Es gehe am nächsten Sonntag um eine Richtungsentscheidung - darum wie es in diesem Land weitergehe. Deshalb rief Stöß die anwesenden Zuhörerinnen und Zuhörer auf: "Gehen Sie zur Wahl! Verändern wir etwas in diesem Land!"

 
Wir im Kiez in Friedrichshain-Kreuzberg
 

Cansel Kiziltepe betonte die Bedeutung sozialdemokratischer Bildungspolitik: „Ich habe dank sozialdemokratischer Bildungspolitik den sozialen Aufstieg geschafft, und darauf bin ich stolz“. Sie wolle nun etwas davon zurückgeben, was sie selbst erfahren habe. Dazu gehört für die Kreuzbergerin, der Kampf gegen soziale Verdrängung in ihrem Kiez.

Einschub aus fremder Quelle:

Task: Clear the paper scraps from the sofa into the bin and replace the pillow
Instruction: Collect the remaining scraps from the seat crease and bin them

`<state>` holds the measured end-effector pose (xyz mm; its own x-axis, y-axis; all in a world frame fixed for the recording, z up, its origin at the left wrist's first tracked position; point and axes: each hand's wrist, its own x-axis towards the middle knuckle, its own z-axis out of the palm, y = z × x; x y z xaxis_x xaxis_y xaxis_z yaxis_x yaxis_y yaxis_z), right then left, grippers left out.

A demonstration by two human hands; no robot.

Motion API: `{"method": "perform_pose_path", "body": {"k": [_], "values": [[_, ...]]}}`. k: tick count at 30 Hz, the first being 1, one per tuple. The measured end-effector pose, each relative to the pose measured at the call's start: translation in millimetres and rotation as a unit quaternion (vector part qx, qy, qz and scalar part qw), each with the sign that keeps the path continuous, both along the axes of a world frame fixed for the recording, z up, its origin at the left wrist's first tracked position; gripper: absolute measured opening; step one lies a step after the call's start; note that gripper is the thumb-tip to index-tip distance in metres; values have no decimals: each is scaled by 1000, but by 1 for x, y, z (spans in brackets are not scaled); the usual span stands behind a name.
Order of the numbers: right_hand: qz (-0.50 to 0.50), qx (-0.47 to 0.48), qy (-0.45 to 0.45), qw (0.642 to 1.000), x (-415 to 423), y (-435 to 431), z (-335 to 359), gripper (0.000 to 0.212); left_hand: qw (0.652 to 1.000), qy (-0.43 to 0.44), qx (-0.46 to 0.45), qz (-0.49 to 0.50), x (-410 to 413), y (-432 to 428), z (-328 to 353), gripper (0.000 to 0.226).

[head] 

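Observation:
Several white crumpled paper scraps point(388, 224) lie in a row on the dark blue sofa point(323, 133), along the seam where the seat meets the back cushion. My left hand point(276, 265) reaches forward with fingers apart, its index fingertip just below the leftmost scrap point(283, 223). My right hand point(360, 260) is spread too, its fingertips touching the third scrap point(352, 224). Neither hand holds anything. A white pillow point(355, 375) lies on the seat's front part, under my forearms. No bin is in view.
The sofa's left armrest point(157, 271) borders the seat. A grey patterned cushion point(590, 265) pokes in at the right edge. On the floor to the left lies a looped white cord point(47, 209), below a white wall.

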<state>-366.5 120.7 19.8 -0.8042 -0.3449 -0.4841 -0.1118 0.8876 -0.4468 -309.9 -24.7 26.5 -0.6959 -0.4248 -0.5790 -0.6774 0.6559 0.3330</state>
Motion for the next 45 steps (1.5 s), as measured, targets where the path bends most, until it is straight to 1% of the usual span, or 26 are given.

Schon seit über einem Jahr engagiert sie sich bei der Initiative Kotti & Co, die darum kämpft, ihre Wohnungen in Kreuzberg zu behalten.
Danach gefragt, was sie sich wünschen würde, wenn sie einen Wunsch frei hätte, antwortete Kiziltepe: „Ich wünsche mir eine Gesellschaft, in der Bildungserfolg nicht von der sozialen und kulturellen Herkunft abhängt.“

 
Wir im Kiez in Friedrichshain-Kreuzberg
 

„Gesetze sind von Menschen gemacht und können von Menschen verändert werden", so der SPD-Fraktionsvorsitzende Raed Saleh. Deshalb sei es möglich, die aktuelle Mietentwicklung zu stoppen und neuen bezahlbaren Wohnraum zu schaffen. Raed Saleh sprach sich klar für neuen Wohnungsbau in Berlin aus. „Dort wo wir als Land Baurecht vergeben, wollen wir, dass die Mieter direkt davon profitieren“, sagte Saleh mit Blick auf die Mietpreisentwicklung.
Yasemin Karakaşoğlu, zuständig im Kompetenzteam Peer Steinbrücks forderte „einen neuen und anderen Blick auf Bildung. Bildung ist die Zukunft und die Gegenwart.“ Bildung sei ein Mittel, soziale Gerechtigkeit zu erzielen und obwohl Deutschland kein armes Land sei, würde hier im OECD-Durchschnitt deutlich weniger für Bildung ausgegeben.
Sie forderte eine kostenlose Bildung von der Kita bis zur Hochschule. Sie wünsche sich, dass das „Verständnis von Solidarität zwischen den Bundesländern so weit geht, dass reichere Bundesländer erkennen, dass die Zukunft unserer Kinder auf dem Spiel steht“.